Any thought to adding either bird's current velocity (or as a proxy, time since last tap) to the state space? That seems to be the only missing parameter.

ztl2004 commented 10 years ago

but I think it's hard to get

在 Feb 16, 2014,2:57 PM,bolte-17 notifications@github.com 写道:

Any thought to adding either bird's current velocity (or as a proxy, time since last tap) to the state space? That seems to be the only missing parameter.

— Reply to this email directly or view it on GitHub.

cbbayburt commented 10 years ago

Actually, simulating the game's dynamics might lead to a simpler and more precise solution. the game doesn't really involve sophisticated decision steps which requires ML. Since it is really a pure physics problem, simpler solution depends on some simple observations though:

flappy

So the algorithm would be:

hb: The bird's jump height for a single tap, in other words, the amplitude of the bird's harmonic motion in level flight (it is constant and can be measured in means of pixels). hBird: Height of the middle point of the bird's harmonic motion. hObstacle: Height of the middle point of the space between the pipes. ptap: Waiting period before the next tap. dh: The height difference between the bird and the obstacle path.

for each immediate uncleared obstacle:
  while(obstacle_not_cleared)
    dh <- hObstacle - hBird
    ptap <- 600 - (600 * dh / hb)
    if ptap < 0 then ptap <- 0  //Gonna fall, tap immediately
    sleep(ptap)
    tap()

This algorithm can make the flappy lips fly forever. For android, instead of requesting .png screenshots which really takes about 1-2 seconds, you can analyze specific pixels in the raw frame buffer (some unix device file like /dev/graphics/fb0) which gives you enough speed to run the algorithm. But for that, you obviously need a rooted device.

SarvagyaVaish commented 10 years ago

Analyzing the "specific pixels in the raw frame buffer" is worth a shot! Thanks! And I agree with the solution being nicer if I simulated the game dynamics, but I wanted to approach the problem using machine learning. Thanks for the solution though.

savraj commented 10 years ago

I'd love a deeper walkthrough of this -- maybe a youtube video.

metaylor commented 10 years ago

This is very cool. Good idea to pick a popular game and show that ML can solve it! I'm going to bring up your project as a discussion topic in the graduate reinforcement learning class I'm currently teaching.

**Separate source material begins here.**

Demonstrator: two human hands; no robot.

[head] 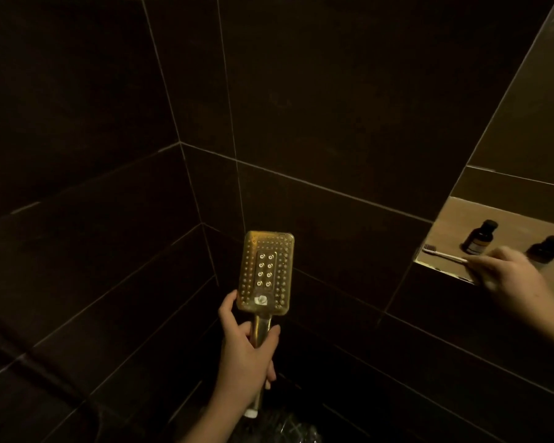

http://www.eecs.wsu.edu/~taylorm/14_580/index.html

SarvagyaVaish commented 10 years ago

That is awesome!! I am honored. Thanks :) May I ask how you found the link?

metaylor commented 10 years ago

My brother pointed me to it. I'm not sure how he found out about it though.

Best, Matt


Matt Taylor http://eecs.wsu.edu/~taylorm

On Sun, Feb 16, 2014 at 7:03 PM, Sarvagya Vaish notifications@github.comwrote:

That is awesome!! I am honored. Thanks :) May I ask how you found the link?

Reply to this email directly or view it on GitHubhttps://github.com/SarvagyaVaish/FlappyBirdRL/issues/1#issuecomment-35225526 .

ztl2004 commented 10 years ago

maybe reddit

在 Feb 17, 2014,11:06 AM,metaylor notifications@github.com 写道:

My brother pointed me to it. I'm not sure how he found out about it though.

Best, Matt


Matt Taylor http://eecs.wsu.edu/~taylorm

On Sun, Feb 16, 2014 at 7:03 PM, Sarvagya Vaish notifications@github.comwrote:

That is awesome!! I am honored. Thanks :) May I ask how you found the link?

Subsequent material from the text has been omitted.